Actually that's a Rip Off too, if you want to get serious. Here's a ncie quote on the topic from an internet article.

"Issac Asimov in 1940 in his very first book of short stories, "I, Robot". But Asimov didn't first come up with the idea of the "robot". In fact, as with most of human thought, the origins can be traced back to early history.

Egyptian and Sumerian cultures 5000 years ago told legends where gods would "breathe life" into inanimate statues. The "Golem", a clay figure brought to life by Kabbalistic means, is a Hebrew myth that is mentioned in the Talmud. Homer's epic poem, "The Iliad" mentions "mechanical servants". The idea of a "mechanical servant" is ancient. In the 13th century, the advancement of clockwork gave birth to "automata", sometimes very intricately designed mechanical artworks which sometimes incorporated the human form.

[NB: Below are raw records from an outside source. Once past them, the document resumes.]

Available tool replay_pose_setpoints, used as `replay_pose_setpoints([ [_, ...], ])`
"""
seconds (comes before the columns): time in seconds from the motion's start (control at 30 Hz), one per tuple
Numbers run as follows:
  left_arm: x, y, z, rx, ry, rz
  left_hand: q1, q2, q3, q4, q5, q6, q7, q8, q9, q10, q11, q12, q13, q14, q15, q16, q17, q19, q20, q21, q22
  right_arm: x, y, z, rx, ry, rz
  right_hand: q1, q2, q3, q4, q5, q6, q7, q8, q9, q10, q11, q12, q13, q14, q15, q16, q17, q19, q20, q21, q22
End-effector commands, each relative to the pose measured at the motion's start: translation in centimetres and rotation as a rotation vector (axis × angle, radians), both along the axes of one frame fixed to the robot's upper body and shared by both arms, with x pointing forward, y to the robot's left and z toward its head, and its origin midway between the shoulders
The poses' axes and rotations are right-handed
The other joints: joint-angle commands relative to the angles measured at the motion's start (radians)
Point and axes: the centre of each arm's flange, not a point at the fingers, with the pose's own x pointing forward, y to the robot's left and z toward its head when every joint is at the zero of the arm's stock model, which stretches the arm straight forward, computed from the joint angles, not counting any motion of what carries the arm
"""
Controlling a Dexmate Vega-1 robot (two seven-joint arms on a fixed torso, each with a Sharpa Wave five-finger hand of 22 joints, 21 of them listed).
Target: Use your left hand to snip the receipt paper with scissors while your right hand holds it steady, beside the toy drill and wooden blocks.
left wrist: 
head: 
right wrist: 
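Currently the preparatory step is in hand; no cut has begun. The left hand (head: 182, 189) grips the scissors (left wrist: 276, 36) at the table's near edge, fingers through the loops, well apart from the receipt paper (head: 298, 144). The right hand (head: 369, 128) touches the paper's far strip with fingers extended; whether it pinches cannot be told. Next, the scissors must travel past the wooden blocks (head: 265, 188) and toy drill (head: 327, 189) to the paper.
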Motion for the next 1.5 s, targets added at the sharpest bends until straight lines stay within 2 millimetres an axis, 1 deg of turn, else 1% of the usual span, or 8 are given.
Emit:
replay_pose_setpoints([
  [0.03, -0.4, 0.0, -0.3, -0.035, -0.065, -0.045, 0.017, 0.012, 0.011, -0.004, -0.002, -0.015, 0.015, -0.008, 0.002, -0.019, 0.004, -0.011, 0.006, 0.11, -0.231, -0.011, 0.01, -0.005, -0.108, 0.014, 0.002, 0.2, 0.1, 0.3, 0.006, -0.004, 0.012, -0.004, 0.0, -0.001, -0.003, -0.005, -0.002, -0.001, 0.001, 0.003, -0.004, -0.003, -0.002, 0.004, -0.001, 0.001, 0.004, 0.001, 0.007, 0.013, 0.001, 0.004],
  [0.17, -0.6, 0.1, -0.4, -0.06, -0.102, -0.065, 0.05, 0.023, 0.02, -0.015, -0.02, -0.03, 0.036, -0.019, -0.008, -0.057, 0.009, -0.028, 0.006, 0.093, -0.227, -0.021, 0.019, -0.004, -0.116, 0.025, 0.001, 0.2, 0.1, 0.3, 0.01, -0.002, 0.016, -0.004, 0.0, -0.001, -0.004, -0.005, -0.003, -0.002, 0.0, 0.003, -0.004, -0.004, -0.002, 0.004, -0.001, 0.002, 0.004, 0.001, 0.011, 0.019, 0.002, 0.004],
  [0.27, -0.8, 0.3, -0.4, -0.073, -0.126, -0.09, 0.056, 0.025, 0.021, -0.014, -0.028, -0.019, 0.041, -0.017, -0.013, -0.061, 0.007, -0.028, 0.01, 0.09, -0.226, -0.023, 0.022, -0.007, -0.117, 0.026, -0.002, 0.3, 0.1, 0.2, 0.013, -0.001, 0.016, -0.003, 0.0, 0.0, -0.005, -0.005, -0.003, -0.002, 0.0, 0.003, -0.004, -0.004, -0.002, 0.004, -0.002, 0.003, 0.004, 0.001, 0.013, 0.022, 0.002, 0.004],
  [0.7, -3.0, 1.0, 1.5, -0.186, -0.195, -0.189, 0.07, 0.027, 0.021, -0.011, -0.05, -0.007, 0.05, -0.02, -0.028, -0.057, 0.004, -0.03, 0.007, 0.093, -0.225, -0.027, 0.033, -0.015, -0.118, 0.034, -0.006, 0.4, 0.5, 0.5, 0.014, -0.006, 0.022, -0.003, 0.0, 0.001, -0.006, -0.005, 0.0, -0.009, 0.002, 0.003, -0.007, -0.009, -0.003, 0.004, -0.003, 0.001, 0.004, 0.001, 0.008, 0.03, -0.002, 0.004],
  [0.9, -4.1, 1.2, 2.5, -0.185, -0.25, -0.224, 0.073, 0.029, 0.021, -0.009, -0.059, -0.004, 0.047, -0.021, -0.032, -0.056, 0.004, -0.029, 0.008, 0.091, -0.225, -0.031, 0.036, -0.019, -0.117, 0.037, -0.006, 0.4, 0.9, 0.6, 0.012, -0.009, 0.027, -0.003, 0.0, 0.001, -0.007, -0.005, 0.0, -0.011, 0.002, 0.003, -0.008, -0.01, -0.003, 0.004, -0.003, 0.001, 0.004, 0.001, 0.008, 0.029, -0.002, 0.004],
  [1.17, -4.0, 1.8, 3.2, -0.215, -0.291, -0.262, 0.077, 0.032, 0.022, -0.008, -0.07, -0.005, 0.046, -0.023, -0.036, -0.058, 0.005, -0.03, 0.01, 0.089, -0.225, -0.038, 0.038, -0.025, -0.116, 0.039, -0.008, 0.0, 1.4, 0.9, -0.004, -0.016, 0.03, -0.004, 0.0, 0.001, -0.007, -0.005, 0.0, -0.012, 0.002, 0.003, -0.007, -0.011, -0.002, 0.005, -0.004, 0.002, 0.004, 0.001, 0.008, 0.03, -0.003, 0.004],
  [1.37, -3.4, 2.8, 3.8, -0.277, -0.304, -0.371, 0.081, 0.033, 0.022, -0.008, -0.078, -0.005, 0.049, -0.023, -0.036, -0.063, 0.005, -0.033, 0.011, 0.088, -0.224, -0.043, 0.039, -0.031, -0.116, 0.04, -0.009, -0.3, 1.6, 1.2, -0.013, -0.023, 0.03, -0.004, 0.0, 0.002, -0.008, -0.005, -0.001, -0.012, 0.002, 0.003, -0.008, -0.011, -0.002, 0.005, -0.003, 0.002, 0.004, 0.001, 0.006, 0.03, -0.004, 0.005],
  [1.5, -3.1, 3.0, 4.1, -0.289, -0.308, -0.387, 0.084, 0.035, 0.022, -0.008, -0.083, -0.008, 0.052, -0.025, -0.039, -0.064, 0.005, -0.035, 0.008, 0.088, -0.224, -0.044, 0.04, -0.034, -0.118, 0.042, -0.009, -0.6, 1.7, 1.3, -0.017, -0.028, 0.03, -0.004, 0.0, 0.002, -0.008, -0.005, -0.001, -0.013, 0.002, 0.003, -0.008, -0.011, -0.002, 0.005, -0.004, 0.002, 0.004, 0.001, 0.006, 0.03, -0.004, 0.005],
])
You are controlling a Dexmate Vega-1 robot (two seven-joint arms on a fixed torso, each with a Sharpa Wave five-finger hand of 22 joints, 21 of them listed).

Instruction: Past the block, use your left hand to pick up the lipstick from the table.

The automata were not true "robots", and the term had yet to be imagined. The word "robot" can be traced to it's first usage by the Czech playwright Karel Çapek in 1918 in a short story and again in his 1921 play R. U. R., which stood for Rossum's Universal Robots. In the first of many stories revolving around the theme of mechanical rebellion, in the play R.U.R., Rossum creates a race of mechanical servants who rebel, dominate mankind, and eventually wipe out the human race."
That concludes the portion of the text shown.